//Making of doc: Mission gone awry

Making of doc: Mission gone awry

Mumbai: While most of the doctors start their career with noble intentions, most end up putting practical considerations first. CNN-IBN tries to find out the reasons behind this turnaround.In a classroom at Mumbai’s KEM Hospital, 180 students – all aspiring doctors – listen with rapt attention to a lecture on internal medicine.

Internal medicine is just one of the 15 subjects apart from practicals and the punishing study routines that medical students go through. And it takes more than sheer determination to make them do it.
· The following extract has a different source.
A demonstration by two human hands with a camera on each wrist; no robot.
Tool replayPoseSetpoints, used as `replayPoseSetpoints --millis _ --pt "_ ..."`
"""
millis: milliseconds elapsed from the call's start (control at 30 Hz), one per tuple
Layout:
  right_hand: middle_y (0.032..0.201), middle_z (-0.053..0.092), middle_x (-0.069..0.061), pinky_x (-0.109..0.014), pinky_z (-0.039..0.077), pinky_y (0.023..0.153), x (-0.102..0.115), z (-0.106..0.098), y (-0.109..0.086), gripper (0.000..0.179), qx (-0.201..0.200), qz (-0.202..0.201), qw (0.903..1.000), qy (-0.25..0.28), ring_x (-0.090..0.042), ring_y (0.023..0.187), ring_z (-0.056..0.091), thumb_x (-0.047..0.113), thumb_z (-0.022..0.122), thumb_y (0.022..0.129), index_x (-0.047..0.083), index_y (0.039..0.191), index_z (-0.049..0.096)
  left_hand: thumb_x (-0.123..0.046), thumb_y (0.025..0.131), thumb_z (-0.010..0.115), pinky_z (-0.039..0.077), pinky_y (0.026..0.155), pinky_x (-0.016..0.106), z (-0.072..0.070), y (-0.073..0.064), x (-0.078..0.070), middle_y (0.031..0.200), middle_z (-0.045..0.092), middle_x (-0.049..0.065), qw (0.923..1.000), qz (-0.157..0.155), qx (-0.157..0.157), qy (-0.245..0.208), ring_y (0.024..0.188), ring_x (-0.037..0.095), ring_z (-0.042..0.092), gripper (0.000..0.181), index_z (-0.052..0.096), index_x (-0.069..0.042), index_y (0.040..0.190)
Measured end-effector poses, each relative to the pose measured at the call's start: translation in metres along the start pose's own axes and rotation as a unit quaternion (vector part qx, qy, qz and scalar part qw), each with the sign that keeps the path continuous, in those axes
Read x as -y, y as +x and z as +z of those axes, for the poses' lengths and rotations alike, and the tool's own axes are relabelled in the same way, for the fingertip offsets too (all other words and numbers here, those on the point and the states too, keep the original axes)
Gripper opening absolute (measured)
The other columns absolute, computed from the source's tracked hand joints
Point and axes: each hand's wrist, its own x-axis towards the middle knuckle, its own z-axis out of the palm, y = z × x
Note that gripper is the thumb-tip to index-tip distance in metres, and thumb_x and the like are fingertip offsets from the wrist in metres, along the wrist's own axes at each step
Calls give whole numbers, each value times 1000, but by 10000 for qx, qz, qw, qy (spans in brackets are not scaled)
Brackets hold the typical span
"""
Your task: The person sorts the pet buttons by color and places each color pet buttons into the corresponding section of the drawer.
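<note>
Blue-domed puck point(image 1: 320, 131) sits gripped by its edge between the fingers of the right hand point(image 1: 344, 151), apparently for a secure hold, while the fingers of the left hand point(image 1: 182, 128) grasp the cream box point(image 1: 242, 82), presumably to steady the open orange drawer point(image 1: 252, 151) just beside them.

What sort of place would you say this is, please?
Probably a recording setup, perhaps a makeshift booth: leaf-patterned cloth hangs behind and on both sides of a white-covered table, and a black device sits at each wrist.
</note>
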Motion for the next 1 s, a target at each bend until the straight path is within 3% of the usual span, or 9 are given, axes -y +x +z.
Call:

Says Abbas Rupawala, a third-year MBBS student of KEM Hospital, Mumbai: "To tell you frankly, I was attending a round with one of the surgeons, Dr Dalvi, and one of the patients walked up to him and said, ‘doctor you have operated on me 12 years back and I am just fine today’. That just shook me and this is why I’m here, you know."Of the 5,500 students who take the medical exams in Maharashtra every year, about 3,300 make the grade. While many start with noble intentions, most end up putting practical considerations first.The faith of students like Abbas is not shaken by all the recent incidents of attacks by angry patients. They still believe their profession is noble and say the solution is in better communication. But Shreekant Vasudevan, a fifth year MBBS student, does not think so. "The profession may or may not have changed, but my perception has changed altogether," he admits. "I initially thought it was a very noble profession, which I still do. I wish the profession was more humane and had a more humanitarian approach towards patients." It’s no secret that it costs a pretty penny to become a doctor. So it’s not surprising that many students choose to go abroad or start practising in big cities to recover their huge investments. But in this group, for now at least, there are some who plan to go where it matters most.

But the mission is still in his mind for Tejas Bhopatkar, another fifth year MBBS student."I have seen rural India. People out there really need medical care and the care available in the cities is certainly not available there," he avers.Students like Tejas, Shreekant and their batchmates will go on and become doctors. But, on the way, they forget their Hippocratic oath they have taken as practical considerations take precedence over the mantra of mission. (http://www.ibnlive.com/article.php?id=5249&section_id=3)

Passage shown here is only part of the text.